▸ **Prompt**
Every record below should be printed exactly as given.

++++++++++++++++++++

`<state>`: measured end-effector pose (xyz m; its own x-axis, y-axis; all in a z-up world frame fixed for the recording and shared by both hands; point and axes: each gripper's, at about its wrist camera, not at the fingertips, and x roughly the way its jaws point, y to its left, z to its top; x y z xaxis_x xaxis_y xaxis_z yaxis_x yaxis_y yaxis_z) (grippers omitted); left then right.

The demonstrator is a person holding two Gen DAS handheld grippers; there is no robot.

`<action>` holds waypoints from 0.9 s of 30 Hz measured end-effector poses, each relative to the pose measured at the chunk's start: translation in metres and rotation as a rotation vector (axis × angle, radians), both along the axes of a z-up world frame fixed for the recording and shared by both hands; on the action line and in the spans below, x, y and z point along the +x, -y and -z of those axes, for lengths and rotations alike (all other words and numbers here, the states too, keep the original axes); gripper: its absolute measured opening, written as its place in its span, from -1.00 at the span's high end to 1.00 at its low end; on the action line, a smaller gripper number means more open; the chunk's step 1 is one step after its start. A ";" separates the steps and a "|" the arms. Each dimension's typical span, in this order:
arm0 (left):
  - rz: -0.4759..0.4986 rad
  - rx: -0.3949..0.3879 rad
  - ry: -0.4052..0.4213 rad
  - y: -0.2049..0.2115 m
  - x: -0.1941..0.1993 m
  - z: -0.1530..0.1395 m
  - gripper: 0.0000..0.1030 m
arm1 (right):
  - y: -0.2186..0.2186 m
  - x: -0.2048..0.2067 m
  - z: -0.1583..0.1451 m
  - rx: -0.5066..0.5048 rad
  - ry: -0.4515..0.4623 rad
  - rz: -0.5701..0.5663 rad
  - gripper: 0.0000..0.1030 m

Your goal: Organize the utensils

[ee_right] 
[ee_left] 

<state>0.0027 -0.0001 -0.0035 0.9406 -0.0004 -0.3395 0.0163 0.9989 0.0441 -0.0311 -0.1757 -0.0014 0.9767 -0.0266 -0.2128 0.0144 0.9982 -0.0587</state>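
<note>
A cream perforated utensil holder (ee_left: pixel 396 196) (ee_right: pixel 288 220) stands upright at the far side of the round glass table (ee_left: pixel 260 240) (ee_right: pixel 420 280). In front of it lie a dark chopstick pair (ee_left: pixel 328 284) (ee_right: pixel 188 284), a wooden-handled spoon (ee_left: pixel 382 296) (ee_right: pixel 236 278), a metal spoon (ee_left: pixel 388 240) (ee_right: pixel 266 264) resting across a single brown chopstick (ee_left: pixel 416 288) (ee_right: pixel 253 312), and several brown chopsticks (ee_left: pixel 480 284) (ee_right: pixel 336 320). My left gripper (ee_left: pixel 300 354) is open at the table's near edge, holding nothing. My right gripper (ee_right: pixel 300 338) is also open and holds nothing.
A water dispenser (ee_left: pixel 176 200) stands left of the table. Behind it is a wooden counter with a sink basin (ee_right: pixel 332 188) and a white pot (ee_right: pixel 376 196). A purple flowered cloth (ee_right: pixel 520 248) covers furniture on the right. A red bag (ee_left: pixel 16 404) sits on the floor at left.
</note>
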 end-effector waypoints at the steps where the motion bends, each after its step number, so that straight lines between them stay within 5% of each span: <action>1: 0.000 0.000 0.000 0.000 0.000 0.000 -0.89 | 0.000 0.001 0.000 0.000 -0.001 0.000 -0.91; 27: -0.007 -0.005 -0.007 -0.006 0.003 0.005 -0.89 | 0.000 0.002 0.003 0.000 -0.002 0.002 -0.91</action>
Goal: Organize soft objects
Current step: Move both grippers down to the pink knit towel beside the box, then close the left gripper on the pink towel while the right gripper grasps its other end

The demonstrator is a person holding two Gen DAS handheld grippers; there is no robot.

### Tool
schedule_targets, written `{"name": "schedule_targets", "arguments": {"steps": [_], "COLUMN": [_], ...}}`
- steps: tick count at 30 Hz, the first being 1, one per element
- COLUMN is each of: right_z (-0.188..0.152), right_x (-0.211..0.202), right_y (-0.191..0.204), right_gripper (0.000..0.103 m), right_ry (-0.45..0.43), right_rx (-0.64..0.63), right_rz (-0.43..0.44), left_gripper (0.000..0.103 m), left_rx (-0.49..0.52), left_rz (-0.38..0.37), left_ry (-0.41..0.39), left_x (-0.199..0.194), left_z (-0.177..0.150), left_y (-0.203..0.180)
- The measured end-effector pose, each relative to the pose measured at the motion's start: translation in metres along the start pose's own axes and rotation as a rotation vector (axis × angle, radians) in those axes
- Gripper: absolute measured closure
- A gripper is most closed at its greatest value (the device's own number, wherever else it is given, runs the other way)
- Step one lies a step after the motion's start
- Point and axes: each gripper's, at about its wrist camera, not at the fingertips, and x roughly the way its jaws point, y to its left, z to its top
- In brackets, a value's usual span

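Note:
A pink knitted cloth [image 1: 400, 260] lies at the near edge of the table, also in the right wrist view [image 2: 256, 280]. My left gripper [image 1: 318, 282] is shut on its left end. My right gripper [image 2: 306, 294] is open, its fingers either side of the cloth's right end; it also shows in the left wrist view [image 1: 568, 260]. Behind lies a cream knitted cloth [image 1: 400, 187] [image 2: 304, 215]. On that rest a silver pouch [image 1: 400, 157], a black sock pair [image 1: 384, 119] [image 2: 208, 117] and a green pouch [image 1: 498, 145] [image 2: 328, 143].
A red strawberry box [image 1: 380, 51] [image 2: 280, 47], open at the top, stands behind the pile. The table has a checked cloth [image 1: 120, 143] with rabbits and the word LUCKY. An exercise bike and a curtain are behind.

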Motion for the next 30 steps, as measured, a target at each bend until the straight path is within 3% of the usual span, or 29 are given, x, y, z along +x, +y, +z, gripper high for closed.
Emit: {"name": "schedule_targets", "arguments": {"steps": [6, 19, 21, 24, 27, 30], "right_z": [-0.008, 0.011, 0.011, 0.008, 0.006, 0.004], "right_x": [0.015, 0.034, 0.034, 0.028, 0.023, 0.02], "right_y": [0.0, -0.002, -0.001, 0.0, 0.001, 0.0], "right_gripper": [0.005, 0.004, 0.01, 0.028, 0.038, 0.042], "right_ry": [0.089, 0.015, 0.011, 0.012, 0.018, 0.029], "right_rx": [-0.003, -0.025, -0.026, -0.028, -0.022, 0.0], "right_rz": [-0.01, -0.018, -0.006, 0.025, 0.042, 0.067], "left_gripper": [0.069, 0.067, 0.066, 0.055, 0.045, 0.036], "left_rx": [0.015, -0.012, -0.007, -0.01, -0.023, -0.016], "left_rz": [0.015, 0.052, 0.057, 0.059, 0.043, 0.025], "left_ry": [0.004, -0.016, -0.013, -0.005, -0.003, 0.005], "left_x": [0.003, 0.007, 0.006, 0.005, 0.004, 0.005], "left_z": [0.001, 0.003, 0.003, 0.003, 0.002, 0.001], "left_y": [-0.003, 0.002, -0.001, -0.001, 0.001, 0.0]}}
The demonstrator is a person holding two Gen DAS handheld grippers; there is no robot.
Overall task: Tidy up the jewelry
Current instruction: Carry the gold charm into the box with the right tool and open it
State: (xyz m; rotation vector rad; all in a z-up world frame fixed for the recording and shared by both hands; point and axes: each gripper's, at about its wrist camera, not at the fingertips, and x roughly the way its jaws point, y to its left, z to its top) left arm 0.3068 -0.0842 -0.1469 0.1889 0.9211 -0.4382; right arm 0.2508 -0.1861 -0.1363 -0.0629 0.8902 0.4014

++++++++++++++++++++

▸ **Answer to the exercise**
`<state>`: measured end-effector pose (xyz m; its own x-axis, y-axis; all in a z-up world frame fixed for the recording and shared by both hands; point and axes: each gripper's, at about its wrist camera, not at the fingertips, and x roughly the way its jaws point, y to its left, z to its top; x y z xaxis_x xaxis_y xaxis_z yaxis_x yaxis_y yaxis_z) (grippers omitted); left then right.

The demonstrator is a person holding two Gen DAS handheld grippers; there is no robot.

`<action>` holds waypoints from 0.9 s of 30 Hz measured end-effector poses, each relative to the pose measured at the chunk's start: translation in metres and rotation as a rotation vector (axis × angle, radians), both along the axes of a z-up world frame fixed for the recording and shared by both hands; on the action line and in the spans below, x, y and z point along the +x, -y and -z of those axes, for lengths and rotations alike (all other words and numbers here, the states too, keep the original axes); gripper: its absolute measured opening, written as its place in its span, from -1.00 at the span's high end to 1.00 at its low end; on the action line, a smaller gripper number means more open; the chunk's step 1 is one step after its start. A ";" separates the steps and a "|" the arms. Each dimension's typical span, in this order:
arm0 (left):
  - rz: -0.4759..0.4986 rad
  - rx: -0.3949..0.3879 rad
  - ry: -0.4052..0.4213 rad
  - y: -0.2049..0.2115 m
  - x: -0.1941..0.1993 m
  - z: -0.1530..0.1395 m
  - gripper: 0.0000..0.1030 m
arm1 (right):
  - y: -0.2186..0.2186 m
  - x: -0.2048..0.2067 m
  - z: -0.1583..0.1451 m
  - rx: -0.5066..0.5048 rad
  - ry: -0.4515..0.4623 rad
  - rz: -0.5701..0.5663 rad
  - gripper: 0.0000..0.1030 m

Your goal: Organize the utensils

[ee_right] 
[ee_left] 

<state>0.0027 -0.0001 -0.0035 0.9406 -0.0004 -0.3395 0.0163 0.9989 0.0441 -0.0311 -0.1757 -0.0014 0.9767 -0.0266 -0.2128 0.0144 0.9982 -0.0587</state>
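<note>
A cream perforated utensil holder (ee_left: pixel 396 196) (ee_right: pixel 288 220) stands upright at the far side of the round glass table (ee_left: pixel 260 240) (ee_right: pixel 420 280). In front of it lie a dark chopstick pair (ee_left: pixel 328 284) (ee_right: pixel 188 284), a wooden-handled spoon (ee_left: pixel 382 296) (ee_right: pixel 236 278), a metal spoon (ee_left: pixel 388 240) (ee_right: pixel 266 264) resting across a single brown chopstick (ee_left: pixel 416 288) (ee_right: pixel 253 312), and several brown chopsticks (ee_left: pixel 480 284) (ee_right: pixel 336 320). My left gripper (ee_left: pixel 300 354) is open at the table's near edge, holding nothing. My right gripper (ee_right: pixel 300 338) is also open and holds nothing.
A water dispenser (ee_left: pixel 176 200) stands left of the table. Behind it is a wooden counter with a sink basin (ee_right: pixel 332 188) and a white pot (ee_right: pixel 376 196). A purple flowered cloth (ee_right: pixel 520 248) covers furniture on the right. A red bag (ee_left: pixel 16 404) sits on the floor at left.
</note>
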 end-effector waypoints at the steps where the motion bends, each after its step number, so that straight lines between them stay within 5% of each span: <action>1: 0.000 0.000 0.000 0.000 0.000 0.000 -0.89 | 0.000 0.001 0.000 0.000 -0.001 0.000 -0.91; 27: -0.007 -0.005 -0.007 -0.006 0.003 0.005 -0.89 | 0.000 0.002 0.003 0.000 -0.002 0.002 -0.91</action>
Goal: Organize soft objects
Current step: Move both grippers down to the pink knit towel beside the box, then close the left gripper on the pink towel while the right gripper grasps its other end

The demonstrator is a person holding two Gen DAS handheld grippers; there is no robot.

### Tool
schedule_targets, written `{"name": "schedule_targets", "arguments": {"steps": [_], "COLUMN": [_], ...}}`
- steps: tick count at 30 Hz, the first being 1, one per element
- COLUMN is each of: right_z (-0.188..0.152), right_x (-0.211..0.202), right_y (-0.191..0.204), right_gripper (0.000..0.103 m), right_ry (-0.45..0.43), right_rx (-0.64..0.63), right_rz (-0.43..0.44), left_gripper (0.000..0.103 m), left_rx (-0.49..0.52), left_rz (-0.38..0.37), left_ry (-0.41..0.39), left_x (-0.199..0.194), left_z (-0.177..0.150), left_y (-0.203..0.180)
- The measured end-effector pose, each relative to the pose measured at the motion's start: translation in metres along the start pose's own axes and rotation as a rotation vector (axis × angle, radians) in those axes
- Gripper: absolute measured closure
- A gripper is most closed at its greatest value (the device's own number, wherever else it is given, runs the other way)
- Step one lies a step after the motion's start
- Point and axes: each gripper's, at about its wrist camera, not at the fingertips, and x roughly the way its jaws point, y to its left, z to its top
- In brackets, a value's usual span

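Note:
A pink knitted cloth [image 1: 400, 260] lies at the near edge of the table, also in the right wrist view [image 2: 256, 280]. My left gripper [image 1: 318, 282] is shut on its left end. My right gripper [image 2: 306, 294] is open, its fingers either side of the cloth's right end; it also shows in the left wrist view [image 1: 568, 260]. Behind lies a cream knitted cloth [image 1: 400, 187] [image 2: 304, 215]. On that rest a silver pouch [image 1: 400, 157], a black sock pair [image 1: 384, 119] [image 2: 208, 117] and a green pouch [image 1: 498, 145] [image 2: 328, 143].
A red strawberry box [image 1: 380, 51] [image 2: 280, 47], open at the top, stands behind the pile. The table has a checked cloth [image 1: 120, 143] with rabbits and the word LUCKY. An exercise bike and a curtain are behind.
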
Motion for the next 30 steps, as measured, a target at each bend until the straight path is within 3% of the usual span, or 29 are given, x, y, z along +x, +y, +z, gripper high for closed.
Emit: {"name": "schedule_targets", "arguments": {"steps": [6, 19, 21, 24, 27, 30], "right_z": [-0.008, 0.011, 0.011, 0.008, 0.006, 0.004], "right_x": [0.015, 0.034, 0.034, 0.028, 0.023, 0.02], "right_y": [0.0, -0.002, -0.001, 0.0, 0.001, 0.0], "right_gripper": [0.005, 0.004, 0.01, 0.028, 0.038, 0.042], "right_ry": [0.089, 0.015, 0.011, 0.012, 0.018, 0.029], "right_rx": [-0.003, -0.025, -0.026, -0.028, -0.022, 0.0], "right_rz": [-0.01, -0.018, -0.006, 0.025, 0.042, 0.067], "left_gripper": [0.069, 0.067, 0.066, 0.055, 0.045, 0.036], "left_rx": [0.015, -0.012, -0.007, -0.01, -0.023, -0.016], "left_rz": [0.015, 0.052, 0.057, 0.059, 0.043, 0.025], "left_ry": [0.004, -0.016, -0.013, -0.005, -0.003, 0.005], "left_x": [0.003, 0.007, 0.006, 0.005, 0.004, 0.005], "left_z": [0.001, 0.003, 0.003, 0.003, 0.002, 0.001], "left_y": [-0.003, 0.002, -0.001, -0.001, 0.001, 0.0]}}
The demonstrator is a person holding two Gen DAS handheld grippers; there is no robot.
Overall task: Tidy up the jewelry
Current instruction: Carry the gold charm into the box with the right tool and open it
State: (xyz m; rotation vector rad; all in a z-up world frame fixed for the recording and shared by both hands; point and axes: each gripper's, at about its wrist camera, not at the fingertips, and x roughly the way its jaws point, y to its left, z to its top) left arm 0.3068 -0.0842 -0.1469 0.1889 0.9211 -0.4382; right arm 0.2508 -0.1861 -0.1363 -0.0629 0.8902 0.4014

There's nothing more to this exercise.